■ TASK DETAILS ■
Starting at the first line of the data below, retype every line up to and including the one containing "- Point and".

■ EXERCISE MATERIAL ■
--- START ---

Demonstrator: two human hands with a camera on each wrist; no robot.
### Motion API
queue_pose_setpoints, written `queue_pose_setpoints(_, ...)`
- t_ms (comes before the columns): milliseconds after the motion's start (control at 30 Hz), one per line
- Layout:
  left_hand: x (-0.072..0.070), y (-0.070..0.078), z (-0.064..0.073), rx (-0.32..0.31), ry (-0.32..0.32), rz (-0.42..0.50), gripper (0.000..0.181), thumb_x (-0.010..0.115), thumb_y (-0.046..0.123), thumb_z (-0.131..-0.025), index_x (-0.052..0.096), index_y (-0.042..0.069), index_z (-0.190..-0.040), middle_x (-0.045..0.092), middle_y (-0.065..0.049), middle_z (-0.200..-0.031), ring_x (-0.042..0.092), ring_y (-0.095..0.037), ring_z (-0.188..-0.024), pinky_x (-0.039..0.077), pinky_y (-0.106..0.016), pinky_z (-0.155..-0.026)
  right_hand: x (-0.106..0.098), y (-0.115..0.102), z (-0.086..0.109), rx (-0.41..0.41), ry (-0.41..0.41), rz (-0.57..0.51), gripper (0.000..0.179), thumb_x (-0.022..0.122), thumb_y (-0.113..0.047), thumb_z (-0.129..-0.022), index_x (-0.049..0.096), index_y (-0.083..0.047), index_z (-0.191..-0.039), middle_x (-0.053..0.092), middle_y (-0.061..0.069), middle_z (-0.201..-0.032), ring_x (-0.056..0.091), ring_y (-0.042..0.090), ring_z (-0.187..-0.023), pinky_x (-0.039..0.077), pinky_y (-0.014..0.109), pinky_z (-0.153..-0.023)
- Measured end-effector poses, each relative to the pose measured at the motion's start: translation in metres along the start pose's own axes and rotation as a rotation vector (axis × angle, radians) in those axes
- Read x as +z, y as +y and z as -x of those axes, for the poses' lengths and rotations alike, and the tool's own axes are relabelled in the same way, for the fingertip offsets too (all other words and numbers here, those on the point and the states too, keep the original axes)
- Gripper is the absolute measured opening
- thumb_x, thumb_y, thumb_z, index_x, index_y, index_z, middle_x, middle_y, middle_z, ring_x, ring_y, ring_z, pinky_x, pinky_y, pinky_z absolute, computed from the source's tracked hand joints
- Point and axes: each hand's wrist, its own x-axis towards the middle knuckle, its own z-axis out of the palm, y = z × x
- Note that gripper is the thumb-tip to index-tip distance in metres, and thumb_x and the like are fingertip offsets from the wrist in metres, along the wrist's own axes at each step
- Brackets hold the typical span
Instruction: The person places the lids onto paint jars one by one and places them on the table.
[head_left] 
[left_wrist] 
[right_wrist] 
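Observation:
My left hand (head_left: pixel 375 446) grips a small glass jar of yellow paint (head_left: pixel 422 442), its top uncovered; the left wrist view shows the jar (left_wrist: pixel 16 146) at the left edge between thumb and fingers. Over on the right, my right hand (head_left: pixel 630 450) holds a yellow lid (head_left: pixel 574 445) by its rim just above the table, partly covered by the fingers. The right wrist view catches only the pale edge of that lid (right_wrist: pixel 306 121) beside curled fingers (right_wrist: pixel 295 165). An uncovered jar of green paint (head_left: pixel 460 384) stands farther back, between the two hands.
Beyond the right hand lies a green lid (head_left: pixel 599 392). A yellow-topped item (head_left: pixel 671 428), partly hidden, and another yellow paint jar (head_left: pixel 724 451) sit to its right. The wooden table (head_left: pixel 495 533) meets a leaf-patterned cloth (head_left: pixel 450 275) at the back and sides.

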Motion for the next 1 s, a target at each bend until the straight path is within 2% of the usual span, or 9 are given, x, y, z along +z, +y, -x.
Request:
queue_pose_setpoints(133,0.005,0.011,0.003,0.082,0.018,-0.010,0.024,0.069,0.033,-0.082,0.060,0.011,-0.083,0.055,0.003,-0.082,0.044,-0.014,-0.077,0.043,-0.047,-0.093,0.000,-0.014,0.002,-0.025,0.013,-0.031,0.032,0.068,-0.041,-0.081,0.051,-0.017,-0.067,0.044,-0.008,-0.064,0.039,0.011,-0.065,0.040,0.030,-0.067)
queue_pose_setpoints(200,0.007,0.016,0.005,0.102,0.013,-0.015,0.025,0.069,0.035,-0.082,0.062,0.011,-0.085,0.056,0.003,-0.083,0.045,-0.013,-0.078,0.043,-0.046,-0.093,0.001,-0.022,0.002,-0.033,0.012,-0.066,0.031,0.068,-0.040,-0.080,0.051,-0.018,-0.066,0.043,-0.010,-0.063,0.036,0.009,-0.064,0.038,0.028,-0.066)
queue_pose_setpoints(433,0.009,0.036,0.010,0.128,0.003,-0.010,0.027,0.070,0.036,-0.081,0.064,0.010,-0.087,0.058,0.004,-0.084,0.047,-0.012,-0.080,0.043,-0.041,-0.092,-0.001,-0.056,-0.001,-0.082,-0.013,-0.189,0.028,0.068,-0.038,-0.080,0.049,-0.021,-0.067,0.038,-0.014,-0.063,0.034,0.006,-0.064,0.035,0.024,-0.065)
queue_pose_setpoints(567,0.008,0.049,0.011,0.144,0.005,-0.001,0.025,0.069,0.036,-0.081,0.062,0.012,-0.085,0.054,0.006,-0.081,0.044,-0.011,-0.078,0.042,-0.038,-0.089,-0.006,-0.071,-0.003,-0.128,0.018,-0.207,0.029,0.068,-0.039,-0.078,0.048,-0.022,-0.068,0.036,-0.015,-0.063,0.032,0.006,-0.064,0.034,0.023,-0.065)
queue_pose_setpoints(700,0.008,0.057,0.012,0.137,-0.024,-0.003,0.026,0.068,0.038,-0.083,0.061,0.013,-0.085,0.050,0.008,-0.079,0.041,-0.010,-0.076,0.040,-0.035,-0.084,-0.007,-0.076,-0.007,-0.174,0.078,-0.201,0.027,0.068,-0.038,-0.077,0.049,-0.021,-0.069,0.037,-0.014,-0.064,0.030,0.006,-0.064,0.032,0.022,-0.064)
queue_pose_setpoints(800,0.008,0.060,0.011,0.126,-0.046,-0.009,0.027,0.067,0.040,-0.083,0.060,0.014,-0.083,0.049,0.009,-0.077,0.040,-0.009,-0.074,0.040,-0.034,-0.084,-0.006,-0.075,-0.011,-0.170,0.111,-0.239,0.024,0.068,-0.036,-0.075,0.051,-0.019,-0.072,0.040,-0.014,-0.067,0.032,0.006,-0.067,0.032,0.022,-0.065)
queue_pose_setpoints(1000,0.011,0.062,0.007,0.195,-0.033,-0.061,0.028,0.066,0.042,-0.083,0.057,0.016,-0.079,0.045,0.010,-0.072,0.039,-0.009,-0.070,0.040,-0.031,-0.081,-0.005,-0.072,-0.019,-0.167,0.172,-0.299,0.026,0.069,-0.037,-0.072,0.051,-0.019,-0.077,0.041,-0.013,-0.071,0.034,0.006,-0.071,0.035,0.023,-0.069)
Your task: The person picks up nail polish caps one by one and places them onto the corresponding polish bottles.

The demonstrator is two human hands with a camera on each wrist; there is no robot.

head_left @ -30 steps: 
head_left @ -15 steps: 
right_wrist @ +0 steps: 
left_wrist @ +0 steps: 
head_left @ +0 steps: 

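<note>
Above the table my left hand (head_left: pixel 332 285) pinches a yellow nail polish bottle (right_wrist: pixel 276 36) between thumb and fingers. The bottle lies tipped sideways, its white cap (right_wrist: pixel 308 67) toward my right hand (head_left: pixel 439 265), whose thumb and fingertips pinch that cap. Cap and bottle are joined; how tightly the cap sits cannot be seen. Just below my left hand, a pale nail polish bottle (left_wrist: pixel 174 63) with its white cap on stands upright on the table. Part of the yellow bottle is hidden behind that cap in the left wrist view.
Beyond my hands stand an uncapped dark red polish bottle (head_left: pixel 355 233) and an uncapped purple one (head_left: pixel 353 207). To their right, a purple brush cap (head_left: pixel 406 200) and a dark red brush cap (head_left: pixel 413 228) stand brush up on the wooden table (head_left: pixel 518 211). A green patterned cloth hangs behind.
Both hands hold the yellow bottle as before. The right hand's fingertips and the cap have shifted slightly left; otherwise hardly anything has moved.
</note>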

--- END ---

■ RESULT OF THIS TASK ■
Demonstrator: two human hands with a camera on each wrist; no robot.
### Motion API
queue_pose_setpoints, written `queue_pose_setpoints(_, ...)`
- t_ms (comes before the columns): milliseconds after the motion's start (control at 30 Hz), one per line
- Layout:
  left_hand: x (-0.072..0.070), y (-0.070..0.078), z (-0.064..0.073), rx (-0.32..0.31), ry (-0.32..0.32), rz (-0.42..0.50), gripper (0.000..0.181), thumb_x (-0.010..0.115), thumb_y (-0.046..0.123), thumb_z (-0.131..-0.025), index_x (-0.052..0.096), index_y (-0.042..0.069), index_z (-0.190..-0.040), middle_x (-0.045..0.092), middle_y (-0.065..0.049), middle_z (-0.200..-0.031), ring_x (-0.042..0.092), ring_y (-0.095..0.037), ring_z (-0.188..-0.024), pinky_x (-0.039..0.077), pinky_y (-0.106..0.016), pinky_z (-0.155..-0.026)
  right_hand: x (-0.106..0.098), y (-0.115..0.102), z (-0.086..0.109), rx (-0.41..0.41), ry (-0.41..0.41), rz (-0.57..0.51), gripper (0.000..0.179), thumb_x (-0.022..0.122), thumb_y (-0.113..0.047), thumb_z (-0.129..-0.022), index_x (-0.049..0.096), index_y (-0.083..0.047), index_z (-0.191..-0.039), middle_x (-0.053..0.092), middle_y (-0.061..0.069), middle_z (-0.201..-0.032), ring_x (-0.056..0.091), ring_y (-0.042..0.090), ring_z (-0.187..-0.023), pinky_x (-0.039..0.077), pinky_y (-0.014..0.109), pinky_z (-0.153..-0.023)
- Measured end-effector poses, each relative to the pose measured at the motion's start: translation in metres along the start pose's own axes and rotation as a rotation vector (axis × angle, radians) in those axes
- Read x as +z, y as +y and z as -x of those axes, for the poses' lengths and rotations alike, and the tool's own axes are relabelled in the same way, for the fingertip offsets too (all other words and numbers here, those on the point and the states too, keep the original axes)
- Gripper is the absolute measured opening
- thumb_x, thumb_y, thumb_z, index_x, index_y, index_z, middle_x, middle_y, middle_z, ring_x, ring_y, ring_z, pinky_x, pinky_y, pinky_z absolute, computed from the source's tracked hand joints
- Point and axes: each hand's wrist, its own x-axis towards the middle knuckle, its own z-axis out of the palm, y = z × x

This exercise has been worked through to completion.